- AIM OF THE TASK
What lines of the data below hold "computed"? Show them.

- MATERIAL PROVIDED
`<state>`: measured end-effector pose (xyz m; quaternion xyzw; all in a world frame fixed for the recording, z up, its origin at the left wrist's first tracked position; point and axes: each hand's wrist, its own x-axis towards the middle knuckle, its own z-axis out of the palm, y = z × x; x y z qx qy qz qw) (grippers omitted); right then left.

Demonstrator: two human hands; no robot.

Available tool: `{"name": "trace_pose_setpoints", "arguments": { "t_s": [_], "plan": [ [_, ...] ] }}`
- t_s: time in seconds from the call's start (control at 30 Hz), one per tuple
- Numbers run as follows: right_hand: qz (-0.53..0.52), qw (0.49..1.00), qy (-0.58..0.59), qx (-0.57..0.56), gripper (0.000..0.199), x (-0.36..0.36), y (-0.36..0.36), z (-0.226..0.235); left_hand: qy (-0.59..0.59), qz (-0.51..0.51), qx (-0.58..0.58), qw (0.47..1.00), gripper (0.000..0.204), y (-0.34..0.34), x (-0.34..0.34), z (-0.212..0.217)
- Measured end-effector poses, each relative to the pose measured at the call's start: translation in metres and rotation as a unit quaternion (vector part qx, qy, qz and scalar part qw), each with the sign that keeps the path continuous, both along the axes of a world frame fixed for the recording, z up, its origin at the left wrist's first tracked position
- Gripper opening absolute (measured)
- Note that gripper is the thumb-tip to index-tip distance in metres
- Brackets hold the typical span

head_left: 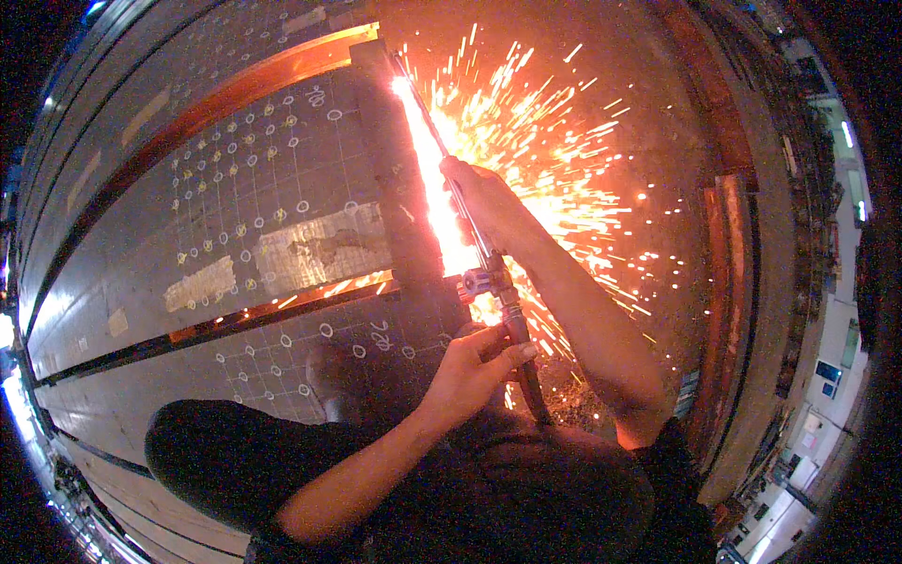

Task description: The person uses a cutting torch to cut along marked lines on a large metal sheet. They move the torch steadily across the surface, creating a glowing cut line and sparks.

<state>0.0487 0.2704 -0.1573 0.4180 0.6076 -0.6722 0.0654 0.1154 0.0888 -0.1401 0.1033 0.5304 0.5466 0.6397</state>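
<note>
A cutting torch (487,280) slants across the middle, its long tubes running up toward a bright glow and its handle end near my lap. My right hand (477,193) is closed round the tubes, partway to the tip. Lower down, my left hand (477,371) is closed on the handle just below the valves, thumb along it. White-hot glare runs along the right-hand edge of a dark steel strip (399,169) at the ends of the marked steel plates (319,141). Sparks (564,169) spray to the right; the glare hides the torch tip.
Chalk circles and grid lines cover the plates on the left. An orange-lit gap (310,289) separates two of them. Rusty steel beams (731,282) lie along the right side. My dark-clothed knee (216,446) is close to the plates at lower left.
</note>
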Motion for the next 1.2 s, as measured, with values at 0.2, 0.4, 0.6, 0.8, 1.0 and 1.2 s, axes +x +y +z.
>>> {"name": "trace_pose_setpoints", "arguments": {
  "t_s": [0.2,0.4,0.6,0.8,1.0,1.2],
  "plan": [
    [-0.003,1.0,-0.007,-0.007,0.049,0.0,0.0,-0.002,-0.023,0.024,0.014,0.999,0.038,0.001,-0.002,0.007],
    [0.022,1.0,-0.006,0.005,0.049,0.003,0.003,-0.004,-0.002,0.014,0.015,1.0,0.038,0.001,0.0,0.006],
    [0.015,1.0,0.0,-0.004,0.048,0.003,-0.001,0.001,-0.029,0.02,0.019,0.999,0.037,0.0,-0.002,0.009],
    [-0.007,0.999,0.009,-0.03,0.047,0.004,-0.003,0.001,-0.032,0.042,0.039,0.998,0.036,-0.001,0.004,0.004],
    [-0.001,1.0,-0.009,-0.017,0.046,0.004,-0.002,0.002,-0.036,0.012,0.0,0.999,0.038,0.0,-0.001,0.012],
    [-0.002,1.0,-0.005,-0.014,0.048,0.004,-0.003,-0.001,-0.018,0.032,0.009,0.999,0.029,0.001,0.003,0.012]
  ]
}}
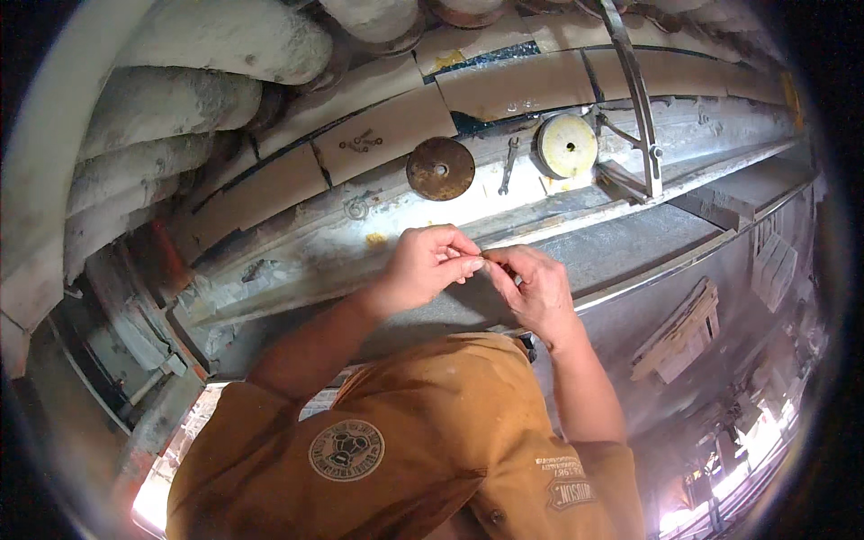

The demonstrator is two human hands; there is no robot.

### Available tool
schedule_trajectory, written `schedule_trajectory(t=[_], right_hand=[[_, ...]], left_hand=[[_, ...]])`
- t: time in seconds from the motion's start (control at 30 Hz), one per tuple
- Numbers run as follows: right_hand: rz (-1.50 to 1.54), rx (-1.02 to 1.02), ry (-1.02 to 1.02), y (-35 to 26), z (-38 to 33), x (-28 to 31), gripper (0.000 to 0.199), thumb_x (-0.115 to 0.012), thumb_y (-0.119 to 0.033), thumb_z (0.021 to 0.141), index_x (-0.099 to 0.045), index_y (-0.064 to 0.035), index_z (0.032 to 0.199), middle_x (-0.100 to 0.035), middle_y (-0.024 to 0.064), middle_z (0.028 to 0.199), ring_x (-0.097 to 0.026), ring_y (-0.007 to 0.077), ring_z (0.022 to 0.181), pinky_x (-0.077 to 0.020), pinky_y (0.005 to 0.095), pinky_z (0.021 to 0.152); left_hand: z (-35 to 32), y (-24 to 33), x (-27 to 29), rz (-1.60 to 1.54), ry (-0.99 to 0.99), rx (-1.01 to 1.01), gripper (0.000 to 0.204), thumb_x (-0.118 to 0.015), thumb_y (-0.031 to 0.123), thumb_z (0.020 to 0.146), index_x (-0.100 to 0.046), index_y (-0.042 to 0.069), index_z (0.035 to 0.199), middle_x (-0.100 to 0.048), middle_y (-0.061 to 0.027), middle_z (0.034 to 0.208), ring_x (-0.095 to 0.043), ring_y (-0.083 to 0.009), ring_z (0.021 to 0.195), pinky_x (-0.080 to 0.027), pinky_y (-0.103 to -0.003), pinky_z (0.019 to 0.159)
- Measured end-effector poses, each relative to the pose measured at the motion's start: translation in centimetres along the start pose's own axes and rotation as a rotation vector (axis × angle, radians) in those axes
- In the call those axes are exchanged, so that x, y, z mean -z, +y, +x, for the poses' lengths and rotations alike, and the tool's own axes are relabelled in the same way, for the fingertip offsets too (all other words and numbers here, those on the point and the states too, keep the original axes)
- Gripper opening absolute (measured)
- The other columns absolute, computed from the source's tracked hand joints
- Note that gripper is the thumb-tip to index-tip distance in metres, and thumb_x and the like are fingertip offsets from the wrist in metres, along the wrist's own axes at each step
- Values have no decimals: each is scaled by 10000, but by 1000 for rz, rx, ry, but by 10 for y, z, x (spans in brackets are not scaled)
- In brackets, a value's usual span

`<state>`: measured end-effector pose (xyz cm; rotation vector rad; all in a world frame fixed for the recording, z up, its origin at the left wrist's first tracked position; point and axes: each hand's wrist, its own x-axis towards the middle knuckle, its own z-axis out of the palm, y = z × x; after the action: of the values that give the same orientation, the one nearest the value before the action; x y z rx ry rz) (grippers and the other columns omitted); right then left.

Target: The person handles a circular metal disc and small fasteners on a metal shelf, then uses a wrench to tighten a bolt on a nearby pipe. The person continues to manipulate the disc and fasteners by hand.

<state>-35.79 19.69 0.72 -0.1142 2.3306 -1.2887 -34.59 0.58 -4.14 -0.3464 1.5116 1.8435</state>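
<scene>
My left hand point(425, 270) and my right hand point(538, 292) meet in front of my chest, over the near edge of the work ledge. The fingers of both are pinched together at the fingertips. Something small and dark shows between them, too small and covered to name. Beyond the hands lies a rusty brown disc point(425, 173) with a hole in its middle. To its right is a wrench point(509, 166), then a thick pale yellow disc point(553, 148), also with a centre hole. Several small bolts or nuts point(364, 140) rest on cardboard at the far left.
An upright metal bracket point(641, 108) stands at the right of the ledge point(405, 211). Large dusty rounded shapes point(225, 40) crowd the upper left. Cardboard sheets point(513, 85) line the back. Pieces of wood point(679, 331) lie lower down on the right.
</scene>
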Motion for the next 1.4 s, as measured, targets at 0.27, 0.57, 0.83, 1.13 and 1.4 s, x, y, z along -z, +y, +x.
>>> schedule_trajectory(t=[0.27,0.57,0.83,1.13,1.4], right_hand=[[107,-129,25,-1,-4,-13,125,-669,-124,848,-662,-34,935,-658,139,779,-645,275,670,-510,342,618],[425,-236,19,4,-5,-24,93,-678,-87,851,-651,-22,912,-672,117,767,-662,177,675,-525,286,598],[184,-131,-68,0,-4,-20,213,-752,-138,803,-593,-19,880,-665,66,762,-626,103,683,-514,257,611],[375,-63,97,22,-1,-30,300,-818,-117,726,-553,-46,847,-563,-6,718,-508,73,638,-446,228,574],[-97,203,343,25,17,-14,186,-768,-84,771,-610,-26,849,-592,57,760,-545,142,610,-451,256,568]], left_hand=[[-1,-2,-1,-156,39,-45,133,-672,12,842,-640,-12,969,-653,-64,847,-602,-102,698,-508,-234,607],[-3,-3,13,-573,-103,181,101,-640,65,882,-606,22,966,-630,-58,815,-588,-125,664,-476,-244,579],[-5,-9,11,-587,-112,287,112,-639,112,893,-582,31,946,-605,-39,781,-563,-110,626,-449,-228,540],[14,5,7,-615,-326,417,197,-645,205,903,-549,41,955,-550,-9,721,-438,-47,525,-314,-176,440],[54,-2,0,-578,-317,359,194,-635,235,910,-573,53,934,-514,20,711,-465,-51,589,-338,-201,489]])
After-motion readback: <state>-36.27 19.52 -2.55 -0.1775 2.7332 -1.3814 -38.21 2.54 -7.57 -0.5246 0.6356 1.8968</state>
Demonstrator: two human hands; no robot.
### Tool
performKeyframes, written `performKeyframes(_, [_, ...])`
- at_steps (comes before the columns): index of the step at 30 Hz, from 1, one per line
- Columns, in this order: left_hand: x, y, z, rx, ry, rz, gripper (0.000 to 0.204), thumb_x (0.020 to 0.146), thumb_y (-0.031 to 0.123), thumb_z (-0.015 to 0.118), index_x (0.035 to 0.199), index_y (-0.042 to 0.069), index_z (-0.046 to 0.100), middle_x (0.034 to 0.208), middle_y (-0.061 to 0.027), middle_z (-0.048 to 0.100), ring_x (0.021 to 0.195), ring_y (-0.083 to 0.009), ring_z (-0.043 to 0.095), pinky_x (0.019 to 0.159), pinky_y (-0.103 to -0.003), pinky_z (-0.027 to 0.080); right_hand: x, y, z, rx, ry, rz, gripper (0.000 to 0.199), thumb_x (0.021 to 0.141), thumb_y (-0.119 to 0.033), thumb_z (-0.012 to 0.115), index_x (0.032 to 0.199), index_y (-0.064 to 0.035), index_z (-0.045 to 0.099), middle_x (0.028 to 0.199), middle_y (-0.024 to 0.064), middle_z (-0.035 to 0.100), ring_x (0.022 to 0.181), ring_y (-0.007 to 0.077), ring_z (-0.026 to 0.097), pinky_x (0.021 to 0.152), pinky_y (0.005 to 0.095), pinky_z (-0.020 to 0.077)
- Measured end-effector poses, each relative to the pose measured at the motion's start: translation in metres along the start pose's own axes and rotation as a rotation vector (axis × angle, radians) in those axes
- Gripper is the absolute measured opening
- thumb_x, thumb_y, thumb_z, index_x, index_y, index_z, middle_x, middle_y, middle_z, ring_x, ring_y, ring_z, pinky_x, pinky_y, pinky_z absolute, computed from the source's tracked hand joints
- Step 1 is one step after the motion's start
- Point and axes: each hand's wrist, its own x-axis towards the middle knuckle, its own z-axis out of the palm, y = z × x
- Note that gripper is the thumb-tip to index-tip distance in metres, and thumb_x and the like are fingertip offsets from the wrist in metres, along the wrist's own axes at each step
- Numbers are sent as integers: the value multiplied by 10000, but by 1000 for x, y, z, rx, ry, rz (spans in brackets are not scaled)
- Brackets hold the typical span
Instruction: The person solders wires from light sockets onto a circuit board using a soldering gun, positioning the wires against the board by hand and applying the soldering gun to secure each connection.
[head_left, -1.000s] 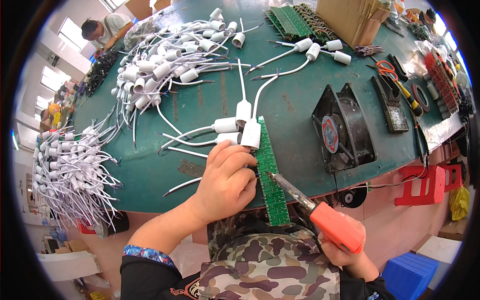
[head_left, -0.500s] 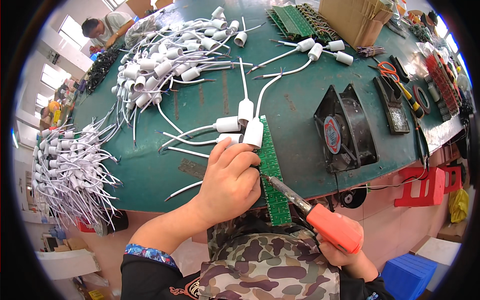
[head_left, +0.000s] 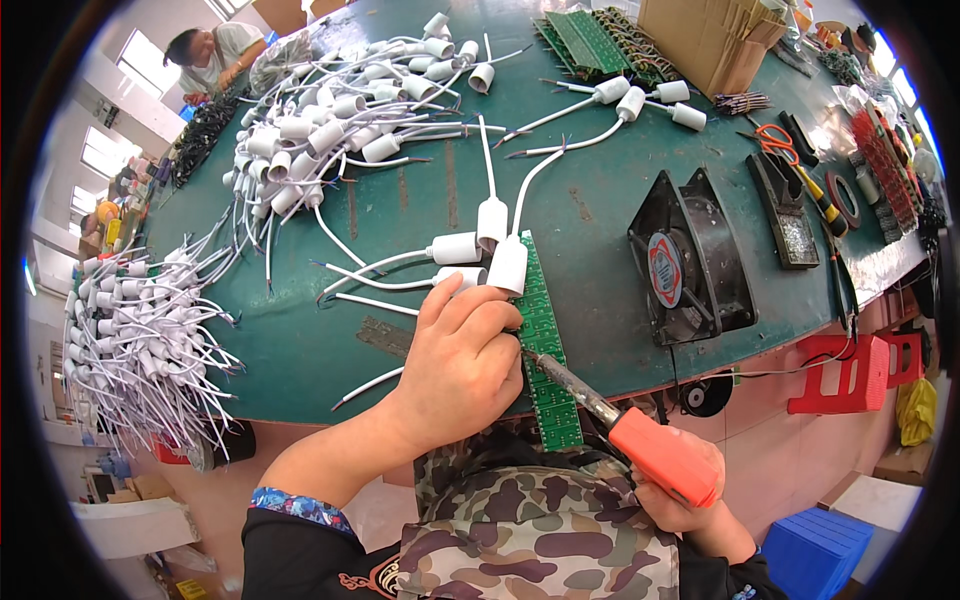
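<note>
My right hand point(head_left: 690, 490) is wrapped round the orange-red handle of a soldering iron point(head_left: 664, 456). The iron's metal tip reaches the left edge of a long green circuit board point(head_left: 556, 400), close to my left fingertips; whether it touches cannot be made out. My left hand point(head_left: 462, 350) is closed at that edge, and its curled fingers hide what they pinch. Just beyond the fingers, white lamp sockets with cables lie together: one socket point(head_left: 507, 266) overlaps the board, another point(head_left: 492, 222) is behind it, and a third point(head_left: 455, 248) lies to the left.
Piles of white corded sockets point(head_left: 325, 130) cover the far left, with a bundle point(head_left: 140, 325) at the left edge. A black fan point(head_left: 692, 258) stands right of the board. Beyond are stacked circuit boards point(head_left: 590, 45), a cardboard box point(head_left: 705, 45) and orange-handled scissors point(head_left: 775, 142). Another person point(head_left: 215, 55) sits far left.
Both hands stay nearly in place; the soldering iron's handle has shifted very slightly left. The person at the far left has moved their head and arms a little.
</note>
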Motion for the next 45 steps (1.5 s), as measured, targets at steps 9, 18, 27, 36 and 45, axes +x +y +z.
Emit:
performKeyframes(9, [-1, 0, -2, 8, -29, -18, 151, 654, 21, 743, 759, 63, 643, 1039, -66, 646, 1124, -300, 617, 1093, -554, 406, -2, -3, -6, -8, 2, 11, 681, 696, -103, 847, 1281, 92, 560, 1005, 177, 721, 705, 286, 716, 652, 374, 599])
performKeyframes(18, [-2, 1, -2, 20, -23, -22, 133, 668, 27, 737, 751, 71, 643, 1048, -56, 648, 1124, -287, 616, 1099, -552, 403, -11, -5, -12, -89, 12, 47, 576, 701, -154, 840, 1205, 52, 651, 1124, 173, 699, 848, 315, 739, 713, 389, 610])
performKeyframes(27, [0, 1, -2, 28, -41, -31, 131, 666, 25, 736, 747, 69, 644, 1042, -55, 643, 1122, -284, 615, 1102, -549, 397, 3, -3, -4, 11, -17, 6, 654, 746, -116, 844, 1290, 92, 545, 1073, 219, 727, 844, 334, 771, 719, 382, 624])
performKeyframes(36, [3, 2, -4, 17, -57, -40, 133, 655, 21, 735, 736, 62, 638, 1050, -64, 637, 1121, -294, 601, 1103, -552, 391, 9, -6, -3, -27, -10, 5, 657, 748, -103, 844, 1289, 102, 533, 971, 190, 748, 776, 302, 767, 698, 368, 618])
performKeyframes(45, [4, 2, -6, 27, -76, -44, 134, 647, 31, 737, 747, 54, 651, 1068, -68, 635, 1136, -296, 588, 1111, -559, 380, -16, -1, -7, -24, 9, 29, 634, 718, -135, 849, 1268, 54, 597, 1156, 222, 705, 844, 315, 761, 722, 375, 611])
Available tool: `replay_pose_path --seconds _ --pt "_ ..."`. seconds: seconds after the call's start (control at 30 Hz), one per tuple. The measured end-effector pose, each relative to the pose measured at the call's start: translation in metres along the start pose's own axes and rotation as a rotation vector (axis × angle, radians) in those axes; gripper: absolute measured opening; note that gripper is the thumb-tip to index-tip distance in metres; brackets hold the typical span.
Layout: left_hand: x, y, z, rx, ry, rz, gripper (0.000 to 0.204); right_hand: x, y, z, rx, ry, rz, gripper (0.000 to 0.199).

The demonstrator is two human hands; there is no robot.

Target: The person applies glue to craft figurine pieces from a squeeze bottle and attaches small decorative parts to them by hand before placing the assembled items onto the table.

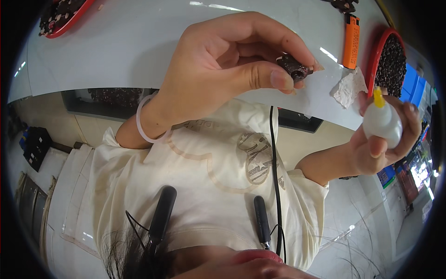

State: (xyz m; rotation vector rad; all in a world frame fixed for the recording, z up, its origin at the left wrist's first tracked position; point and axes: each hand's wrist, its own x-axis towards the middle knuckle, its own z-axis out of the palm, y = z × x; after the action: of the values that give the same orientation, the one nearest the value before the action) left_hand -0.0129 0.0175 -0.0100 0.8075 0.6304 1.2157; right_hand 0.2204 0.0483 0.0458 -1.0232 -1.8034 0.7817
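Observation:
Pinched between the thumb and fingertips of my left hand (223,60) is a small dark brown part (294,68) with a round hole in its end. The hand is raised over the white table, and a pale bangle circles its wrist. Off to the right, my right hand (367,156) is wrapped round a small white squeeze bottle (383,124). A yellow nozzle (378,98) on the bottle points upward. The two hands are well apart. A crumpled white tissue (349,88) lies on the table close to the bottle.
On the white tabletop (139,46) an orange lighter-shaped object (351,43) lies near a red tray (375,56) of small dark pieces. Another red tray (69,23) stands far left. Dark open drawers (104,100) sit below the table edge. A black cable (274,162) hangs down my front.

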Motion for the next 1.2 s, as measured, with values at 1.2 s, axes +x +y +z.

- TASK RESPONSE
- The other columns absolute, computed from the source's tracked hand joints
- thumb_x, thumb_y, thumb_z, index_x, index_y, index_z, middle_x, middle_y, middle_z, ring_x, ring_y, ring_z, pinky_x, pinky_y, pinky_z absolute, computed from the source's tracked hand joints

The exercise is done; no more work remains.